■ YOUR TASK
Up to and including the line that holds "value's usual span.", print the data exactly from its first line; do not print the pictures.

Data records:

+++++

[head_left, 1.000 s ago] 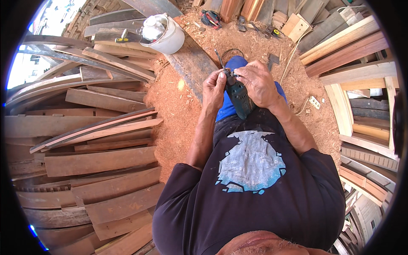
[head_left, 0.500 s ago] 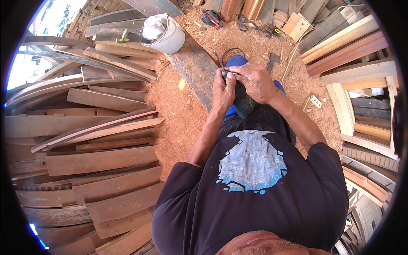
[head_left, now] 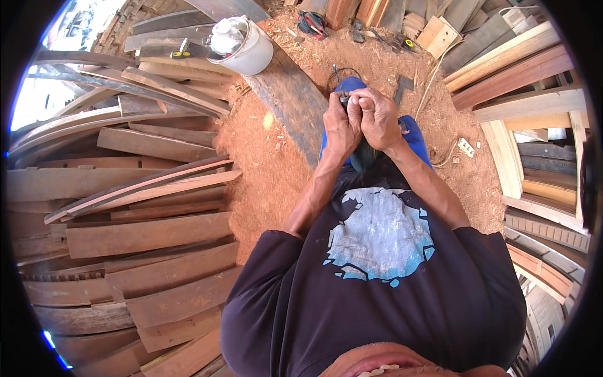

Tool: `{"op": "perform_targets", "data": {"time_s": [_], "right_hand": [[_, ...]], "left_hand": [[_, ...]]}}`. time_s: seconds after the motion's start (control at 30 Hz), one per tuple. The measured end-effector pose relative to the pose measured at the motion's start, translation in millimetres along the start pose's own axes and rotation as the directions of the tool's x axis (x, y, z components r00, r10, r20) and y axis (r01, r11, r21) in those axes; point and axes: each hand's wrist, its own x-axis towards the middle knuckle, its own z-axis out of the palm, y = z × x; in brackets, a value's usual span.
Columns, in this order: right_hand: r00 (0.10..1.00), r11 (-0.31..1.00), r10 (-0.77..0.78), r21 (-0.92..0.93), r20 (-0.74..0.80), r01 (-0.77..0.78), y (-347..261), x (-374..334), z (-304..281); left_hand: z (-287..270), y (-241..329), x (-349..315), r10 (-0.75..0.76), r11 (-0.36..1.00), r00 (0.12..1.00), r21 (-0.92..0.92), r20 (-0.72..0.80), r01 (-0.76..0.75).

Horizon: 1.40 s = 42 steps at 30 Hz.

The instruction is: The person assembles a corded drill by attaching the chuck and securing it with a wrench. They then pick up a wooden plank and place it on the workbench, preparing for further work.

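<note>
Between my knees sits a power tool with a dark green-blue body (head_left: 362, 158); most of it is hidden under my hands. Its black, round front end (head_left: 344, 99) points away from me, with a thin tip sticking out. My left hand (head_left: 340, 131) is closed around that front end. Pressed against it from the right, my right hand (head_left: 379, 124) has its fingers curled over the same end. A dark cable (head_left: 341, 74) loops just beyond my hands.
A white bucket (head_left: 254, 56) holding a pale container stands on a wide plank (head_left: 289, 97). Stacked boards (head_left: 151, 235) fill the left, and wooden frames (head_left: 505, 160) the right. A dark metal square (head_left: 402, 88), a power strip (head_left: 465, 147) and coiled cables (head_left: 312, 24) lie on sawdust.
My hands have drawn closer together and tightened around the tool's front end. Before, my right fingers pinched a small metal piece there. My right knee shows more now.
</note>
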Motion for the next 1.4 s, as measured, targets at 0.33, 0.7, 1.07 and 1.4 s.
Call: {"op": "perform_targets", "data": {"time_s": [0.33, 0.7, 1.07, 1.4], "right_hand": [[0.999, 0.999, 0.052, 0.006, -0.012, -0.052, 4.2, -4.1, 6.7], [0.993, 0.992, 0.116, 0.045, 0.028, -0.117, 13.6, -4.7, 7.0], [0.933, 0.927, -0.226, -0.233, 0.28, 0.295, 0.3, 24.9, -27.8], [0.98, 0.988, -0.021, -0.148, 0.2, 0.051, -1.8, 28.7, -37.6]], "left_hand": [[-1.1, -3.2, -3.3, -0.026, 1.0, 1.0, -0.001, -0.011, 0.026], [-0.2, -4.6, -1.7, -0.007, 1.0, 1.0, 0.03, -0.019, 0.008], [-18.7, -43.5, 6.2, -0.067, 0.65, 0.928, -0.69, 0.367, 0.319], [-33.8, -34.4, 12.2, -0.039, 0.707, 0.908, -0.63, 0.417, 0.32]]}}
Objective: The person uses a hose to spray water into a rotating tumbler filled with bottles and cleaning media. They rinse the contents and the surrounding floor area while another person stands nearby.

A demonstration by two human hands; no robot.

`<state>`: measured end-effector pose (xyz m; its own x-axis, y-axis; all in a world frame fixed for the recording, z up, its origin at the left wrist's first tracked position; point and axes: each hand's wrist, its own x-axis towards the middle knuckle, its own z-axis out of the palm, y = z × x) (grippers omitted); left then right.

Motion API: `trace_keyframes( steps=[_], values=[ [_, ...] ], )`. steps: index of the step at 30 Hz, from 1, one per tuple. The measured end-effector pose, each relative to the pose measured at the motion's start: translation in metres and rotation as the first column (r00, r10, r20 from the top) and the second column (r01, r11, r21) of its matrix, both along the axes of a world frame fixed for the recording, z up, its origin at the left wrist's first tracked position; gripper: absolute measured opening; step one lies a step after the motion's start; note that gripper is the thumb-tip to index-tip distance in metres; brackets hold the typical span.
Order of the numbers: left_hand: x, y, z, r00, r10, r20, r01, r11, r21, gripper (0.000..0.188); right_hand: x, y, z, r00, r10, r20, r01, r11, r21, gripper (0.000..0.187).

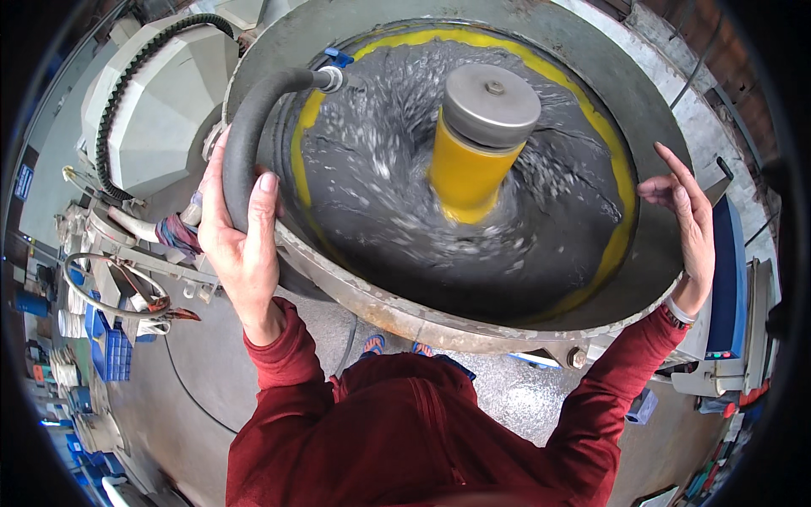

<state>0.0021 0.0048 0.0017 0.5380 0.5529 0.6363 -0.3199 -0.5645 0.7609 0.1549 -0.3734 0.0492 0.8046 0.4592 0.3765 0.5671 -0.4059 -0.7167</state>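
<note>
A large round metal tub [422, 326] with a yellow inner lining stands in front of me, holding dark grey liquid [363, 186] with many small light pieces swirling in it. From its middle rises a yellow column [473, 173] under a round metal cap [492, 101]. At the left rim, my left hand [245, 224] is wrapped round a thick black hose [245, 152], thumb on one side and fingers on the other. The hose arches over the rim to a fitting with a blue lever valve [339, 57]. My right hand [686, 207] is at the right rim, its fingers extended, holding nothing.
A pale faceted drum machine [169, 110] with a ribbed black hose stands at the left. Below it are a blue plastic basket [112, 348] and a hoop-shaped tube [118, 287]. A blue-and-grey cabinet [726, 279] is at the right. A dark cable [190, 393] runs across the floor.
</note>
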Motion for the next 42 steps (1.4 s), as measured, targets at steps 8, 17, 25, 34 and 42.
trace_keyframes(
  steps=[8, 17, 25, 34, 42],
  values=[
    [0.0019, -0.0018, -0.0017, 0.998, 0.055, 0.008, -0.055, 0.997, 0.057, 0.04, -0.0003, 0.0002, 0.0001, 1.0, 0.015, 0.0, -0.015, 1.0, 0.009, 0.05],
    [-0.0002, -0.0034, 0.0022, 1.0, -0.007, -0.008, 0.006, 1.0, -0.026, 0.042, 0.0005, -0.0011, -0.0002, 1.0, 0.026, -0.005, -0.026, 1.0, 0.001, 0.049],
    [-0.0028, -0.0024, 0.0024, 0.997, 0.046, -0.056, -0.044, 0.998, 0.039, 0.044, -0.0005, 0.0004, 0.0002, 0.999, 0.034, -0.016, -0.034, 0.999, 0.0, 0.05],
    [-0.0004, -0.0031, 0.001, 0.999, 0.034, -0.031, -0.034, 0.999, 0.004, 0.043, 0.0002, -0.0012, 0.0006, 0.997, 0.057, -0.045, -0.056, 0.998, 0.004, 0.048],
    [-0.0002, -0.0041, 0.0013, 1.0, -0.001, -0.015, 0.001, 1.0, -0.025, 0.042, 0.0003, -0.0011, 0.0012, 0.996, 0.063, -0.063, -0.064, 0.998, -0.009, 0.046]
  ],
)
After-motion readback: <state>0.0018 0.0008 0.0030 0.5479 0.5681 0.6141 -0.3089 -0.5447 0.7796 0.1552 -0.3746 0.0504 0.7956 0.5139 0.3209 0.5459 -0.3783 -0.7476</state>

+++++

■ ANSWER BELOW
[head_left, 1.000 s ago] 
[head_left, 0.500 s ago] 
[head_left, now] 

Tool: `{"op": "perform_targets", "data": {"time_s": [_], "right_hand": [[_, ...]], "left_hand": [[_, ...]]}}`. time_s: seconds after the motion's start (control at 30 Hz), one per tuple. The measured end-effector pose relative to the pose measured at the motion's start, translation in millimetres along the start pose's own axes and rotation as the directions of the tool's x axis (x, y, z components r00, r10, r20) and y axis (r01, r11, r21) in those axes; point and axes: each hand's wrist, its own x-axis towards the middle knuckle, its own z-axis out of the palm, y = z × x; in brackets, a value's usual span.

Besides the given answer, there is nothing more to add.